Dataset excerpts
↓↓↓
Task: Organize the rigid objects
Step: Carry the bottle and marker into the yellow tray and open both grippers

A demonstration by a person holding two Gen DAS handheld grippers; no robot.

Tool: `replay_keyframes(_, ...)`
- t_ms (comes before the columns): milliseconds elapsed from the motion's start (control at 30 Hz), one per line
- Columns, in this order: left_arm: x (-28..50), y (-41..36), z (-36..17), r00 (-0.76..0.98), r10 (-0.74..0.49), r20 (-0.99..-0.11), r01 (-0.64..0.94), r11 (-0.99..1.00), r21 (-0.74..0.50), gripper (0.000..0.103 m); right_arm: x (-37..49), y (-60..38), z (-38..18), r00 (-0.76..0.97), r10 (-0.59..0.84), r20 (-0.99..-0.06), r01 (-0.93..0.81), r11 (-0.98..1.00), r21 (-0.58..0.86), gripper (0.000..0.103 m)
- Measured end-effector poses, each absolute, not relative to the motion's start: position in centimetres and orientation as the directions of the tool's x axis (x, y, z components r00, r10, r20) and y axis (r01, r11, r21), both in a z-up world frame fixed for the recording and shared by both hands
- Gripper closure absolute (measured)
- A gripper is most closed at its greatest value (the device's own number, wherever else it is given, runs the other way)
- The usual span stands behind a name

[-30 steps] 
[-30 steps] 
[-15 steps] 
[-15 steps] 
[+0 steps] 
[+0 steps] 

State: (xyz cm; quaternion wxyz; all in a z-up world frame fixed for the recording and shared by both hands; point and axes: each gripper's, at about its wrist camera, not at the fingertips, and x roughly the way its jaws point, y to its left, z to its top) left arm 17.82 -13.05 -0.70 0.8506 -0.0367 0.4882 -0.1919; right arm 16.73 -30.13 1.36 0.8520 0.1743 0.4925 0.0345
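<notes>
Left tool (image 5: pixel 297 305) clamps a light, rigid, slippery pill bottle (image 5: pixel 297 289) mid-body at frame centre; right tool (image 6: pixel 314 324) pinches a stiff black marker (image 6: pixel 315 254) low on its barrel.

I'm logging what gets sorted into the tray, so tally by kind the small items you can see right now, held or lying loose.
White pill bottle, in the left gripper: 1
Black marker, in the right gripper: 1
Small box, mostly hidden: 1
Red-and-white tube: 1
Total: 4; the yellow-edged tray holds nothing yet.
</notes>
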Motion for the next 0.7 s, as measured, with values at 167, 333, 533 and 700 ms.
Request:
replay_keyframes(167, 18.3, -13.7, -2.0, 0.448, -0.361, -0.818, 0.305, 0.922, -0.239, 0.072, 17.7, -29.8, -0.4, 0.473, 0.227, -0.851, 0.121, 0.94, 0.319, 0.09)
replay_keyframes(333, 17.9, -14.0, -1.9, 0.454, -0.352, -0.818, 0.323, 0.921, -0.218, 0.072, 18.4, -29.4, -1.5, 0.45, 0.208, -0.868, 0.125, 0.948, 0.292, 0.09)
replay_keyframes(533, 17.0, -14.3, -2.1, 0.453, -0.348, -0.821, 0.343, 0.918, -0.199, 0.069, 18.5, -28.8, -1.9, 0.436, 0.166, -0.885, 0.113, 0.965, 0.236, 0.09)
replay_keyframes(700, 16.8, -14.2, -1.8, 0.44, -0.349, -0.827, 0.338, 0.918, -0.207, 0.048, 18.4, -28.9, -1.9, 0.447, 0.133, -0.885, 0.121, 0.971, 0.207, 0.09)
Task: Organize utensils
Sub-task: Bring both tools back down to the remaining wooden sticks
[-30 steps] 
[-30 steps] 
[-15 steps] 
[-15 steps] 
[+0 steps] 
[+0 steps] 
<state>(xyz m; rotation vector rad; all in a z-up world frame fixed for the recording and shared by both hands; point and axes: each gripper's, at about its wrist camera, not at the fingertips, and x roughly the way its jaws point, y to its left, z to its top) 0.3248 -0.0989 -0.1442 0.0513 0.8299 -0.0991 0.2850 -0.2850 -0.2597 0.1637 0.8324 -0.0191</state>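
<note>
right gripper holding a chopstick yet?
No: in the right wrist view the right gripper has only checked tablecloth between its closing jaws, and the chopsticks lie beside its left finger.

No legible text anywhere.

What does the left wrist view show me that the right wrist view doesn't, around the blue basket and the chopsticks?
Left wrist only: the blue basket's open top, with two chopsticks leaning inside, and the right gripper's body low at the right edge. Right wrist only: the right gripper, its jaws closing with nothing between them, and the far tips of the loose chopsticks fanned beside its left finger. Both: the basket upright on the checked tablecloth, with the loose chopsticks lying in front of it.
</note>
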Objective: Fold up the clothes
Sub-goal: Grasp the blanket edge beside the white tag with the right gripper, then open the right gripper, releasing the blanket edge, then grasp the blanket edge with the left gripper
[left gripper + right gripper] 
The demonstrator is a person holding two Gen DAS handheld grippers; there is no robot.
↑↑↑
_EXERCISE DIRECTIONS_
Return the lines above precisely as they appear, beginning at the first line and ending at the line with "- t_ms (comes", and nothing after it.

_TASK RESULT_
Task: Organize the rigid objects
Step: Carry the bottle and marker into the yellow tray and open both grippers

A demonstration by a person holding two Gen DAS handheld grippers; no robot.

Tool: `replay_keyframes(_, ...)`
- t_ms (comes before the columns): milliseconds elapsed from the motion's start (control at 30 Hz), one per line

No other output is needed; the exercise is complete.